Work request | Copy out the full listing exactly, omitting any picture it contains.

Given material |
● ● ● ● ● ● ●

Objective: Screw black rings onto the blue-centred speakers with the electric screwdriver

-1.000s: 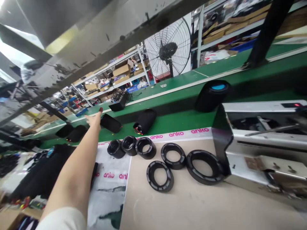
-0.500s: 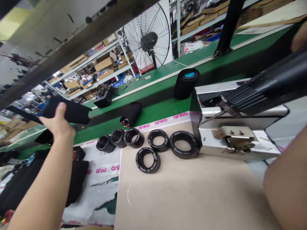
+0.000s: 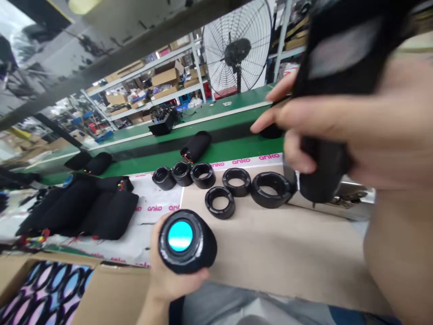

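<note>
Gripping: left hand (image 3: 172, 282) clamped round one black cylinder (image 3: 203, 243), its blue disc (image 3: 180, 236) toward the camera; right hand (image 3: 358, 117) wrapped round one black driver (image 3: 323, 178), blurred; hands apart.
Cylinder: low in front, nearer than the rings (image 3: 219, 192).
Rings: six, black, on the surface (image 3: 287, 253).
Sheet (image 3: 158, 196): pink "anko" readable whole three times, two behind the rings, one to their left; other copies cut off.
Other cylinders: one (image 3: 198, 146) lies behind the rings; the left heap (image 3: 84, 203) overlaps too much to count.
Fan (image 3: 238, 52): one, at the back.
</note>
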`<control>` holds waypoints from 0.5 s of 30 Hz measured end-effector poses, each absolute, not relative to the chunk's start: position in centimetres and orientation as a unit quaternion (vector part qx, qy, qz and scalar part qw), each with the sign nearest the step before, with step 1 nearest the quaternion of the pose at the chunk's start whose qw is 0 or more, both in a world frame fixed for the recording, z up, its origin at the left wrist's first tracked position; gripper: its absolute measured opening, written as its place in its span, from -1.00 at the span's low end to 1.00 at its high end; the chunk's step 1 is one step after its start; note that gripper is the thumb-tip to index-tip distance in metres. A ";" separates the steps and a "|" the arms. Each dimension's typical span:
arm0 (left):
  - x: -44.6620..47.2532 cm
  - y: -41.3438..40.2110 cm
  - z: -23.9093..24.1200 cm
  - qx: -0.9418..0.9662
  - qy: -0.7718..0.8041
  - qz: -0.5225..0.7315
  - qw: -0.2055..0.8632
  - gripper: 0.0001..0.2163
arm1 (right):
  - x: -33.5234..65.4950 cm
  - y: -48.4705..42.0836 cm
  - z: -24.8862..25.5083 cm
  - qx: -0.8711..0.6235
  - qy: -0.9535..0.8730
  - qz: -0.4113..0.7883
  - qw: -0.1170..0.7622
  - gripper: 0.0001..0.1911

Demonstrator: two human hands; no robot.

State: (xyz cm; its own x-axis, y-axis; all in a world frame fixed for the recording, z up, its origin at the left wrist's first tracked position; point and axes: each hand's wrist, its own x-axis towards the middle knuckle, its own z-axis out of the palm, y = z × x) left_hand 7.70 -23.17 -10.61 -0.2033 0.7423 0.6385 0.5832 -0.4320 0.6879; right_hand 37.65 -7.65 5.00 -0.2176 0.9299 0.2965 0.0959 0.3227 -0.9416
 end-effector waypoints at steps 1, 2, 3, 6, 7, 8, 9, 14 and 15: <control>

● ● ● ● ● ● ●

Answer space |
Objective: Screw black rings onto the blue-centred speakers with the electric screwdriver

-1.000s: 
-0.500s: 
+0.000s: 

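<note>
Gripping: left hand (image 3: 172, 282) clamped round one black cylinder (image 3: 203, 243), its blue disc (image 3: 180, 236) toward the camera; right hand (image 3: 358, 117) wrapped round one black driver (image 3: 323, 178), blurred; hands apart.
Cylinder: low in front, nearer than the rings (image 3: 219, 192).
Rings: six, black, on the surface (image 3: 287, 253).
Sheet (image 3: 158, 196): pink "anko" readable whole three times, two behind the rings, one to their left; other copies cut off.
Other cylinders: one (image 3: 198, 146) lies behind the rings; the left heap (image 3: 84, 203) overlaps too much to count.
Fan (image 3: 238, 52): one, at the back.
</note>
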`<control>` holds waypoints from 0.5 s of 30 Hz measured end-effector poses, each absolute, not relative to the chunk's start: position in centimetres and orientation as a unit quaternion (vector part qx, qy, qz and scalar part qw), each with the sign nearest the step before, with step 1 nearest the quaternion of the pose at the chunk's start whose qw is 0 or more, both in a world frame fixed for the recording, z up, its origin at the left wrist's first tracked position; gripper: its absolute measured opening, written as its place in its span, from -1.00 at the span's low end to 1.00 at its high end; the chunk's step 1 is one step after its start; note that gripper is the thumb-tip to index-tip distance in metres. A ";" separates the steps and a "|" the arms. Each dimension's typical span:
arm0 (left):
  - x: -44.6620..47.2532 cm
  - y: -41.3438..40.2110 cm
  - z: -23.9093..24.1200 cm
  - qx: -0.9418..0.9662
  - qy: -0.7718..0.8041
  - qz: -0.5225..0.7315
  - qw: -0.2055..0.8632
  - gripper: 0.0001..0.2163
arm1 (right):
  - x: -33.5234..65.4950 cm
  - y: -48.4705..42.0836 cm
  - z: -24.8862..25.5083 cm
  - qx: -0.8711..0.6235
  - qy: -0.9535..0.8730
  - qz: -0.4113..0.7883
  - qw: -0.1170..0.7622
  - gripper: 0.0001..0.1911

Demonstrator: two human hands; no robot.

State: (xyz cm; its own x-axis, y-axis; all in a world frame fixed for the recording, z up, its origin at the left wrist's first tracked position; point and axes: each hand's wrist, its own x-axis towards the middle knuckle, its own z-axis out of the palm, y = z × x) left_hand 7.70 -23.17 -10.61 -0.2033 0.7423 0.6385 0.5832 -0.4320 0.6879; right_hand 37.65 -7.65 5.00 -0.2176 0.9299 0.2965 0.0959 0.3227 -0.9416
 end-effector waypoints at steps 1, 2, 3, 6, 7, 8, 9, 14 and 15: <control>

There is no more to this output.